To do: Each line in the data must be reproduced as written, except for any picture.

Records supplied:
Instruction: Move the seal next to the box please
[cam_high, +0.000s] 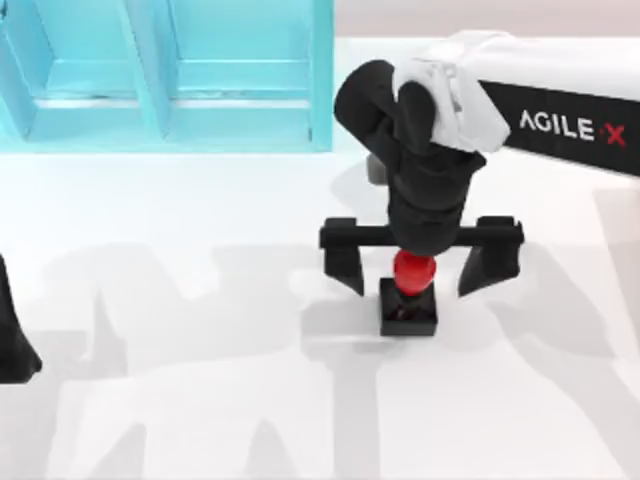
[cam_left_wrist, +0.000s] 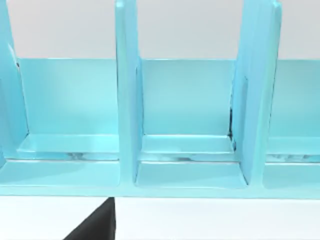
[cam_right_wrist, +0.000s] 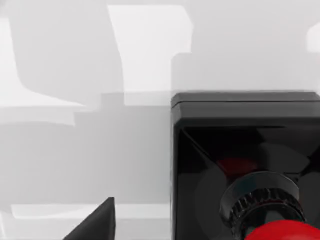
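White desk (cam_high: 180, 330), lit from above and crossed by grey arm shadows, with a pale blue partitioned box (cam_high: 165, 75) at its far left edge. Near the centre-right of the desk stands the seal (cam_high: 410, 290), upright on its black square base with the red knob on top, well apart from the box. The right gripper (cam_high: 412, 270) hangs directly over the seal, its jaws spread wide with one finger on each side of the knob and neither touching it; the right wrist view looks down on the base (cam_right_wrist: 245, 150) and the ribbed neck beneath the knob. The left gripper (cam_high: 15, 345) is parked at the desk's left edge, and whether its jaws are open or closed cannot be told. Step in hand, as judged: the approach to grasp, with transport not yet begun. The next move calls for lowering, closing squarely on the knob or neck, then lifting and carrying leftward and away to set the seal beside the box.
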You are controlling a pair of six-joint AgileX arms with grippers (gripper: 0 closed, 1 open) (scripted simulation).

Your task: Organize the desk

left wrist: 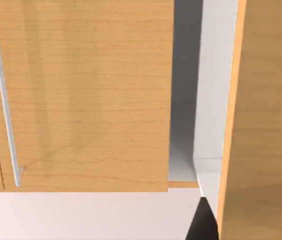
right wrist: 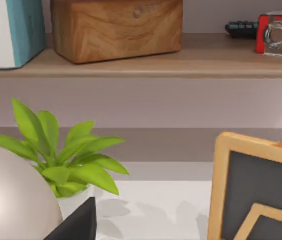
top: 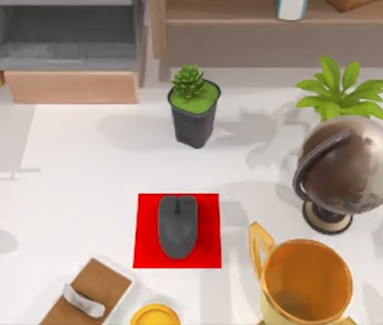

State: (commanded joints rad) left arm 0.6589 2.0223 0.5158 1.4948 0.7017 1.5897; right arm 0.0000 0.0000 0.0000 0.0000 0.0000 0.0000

Finished exercise:
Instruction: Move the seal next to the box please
[cam_high, +0.000s] 
[cam_left_wrist, +0.000s] 
[cam_right_wrist, +0.000s] 
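White desk (cam_high: 180, 330), lit from above and crossed by grey arm shadows, with a pale blue partitioned box (cam_high: 165, 75) at its far left edge. Near the centre-right of the desk stands the seal (cam_high: 410, 290), upright on its black square base with the red knob on top, well apart from the box. The right gripper (cam_high: 412, 270) hangs directly over the seal, its jaws spread wide with one finger on each side of the knob and neither touching it; the right wrist view looks down on the base (cam_right_wrist: 245, 150) and the ribbed neck beneath the knob. The left gripper (cam_high: 15, 345) is parked at the desk's left edge, and whether its jaws are open or closed cannot be told. Step in hand, as judged: the approach to grasp, with transport not yet begun. The next move calls for lowering, closing squarely on the knob or neck, then lifting and carrying leftward and away to set the seal beside the box.
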You are controlling a pair of six-joint AgileX arms with grippers (gripper: 0 closed, 1 open) (scripted simulation).

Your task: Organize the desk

left wrist: 
right wrist: 
top: 

State: (commanded joints rad) left arm 0.6589 2.0223 0.5158 1.4948 0.7017 1.5897; right arm 0.0000 0.0000 0.0000 0.0000 0.0000 0.0000

No part of the answer remains open.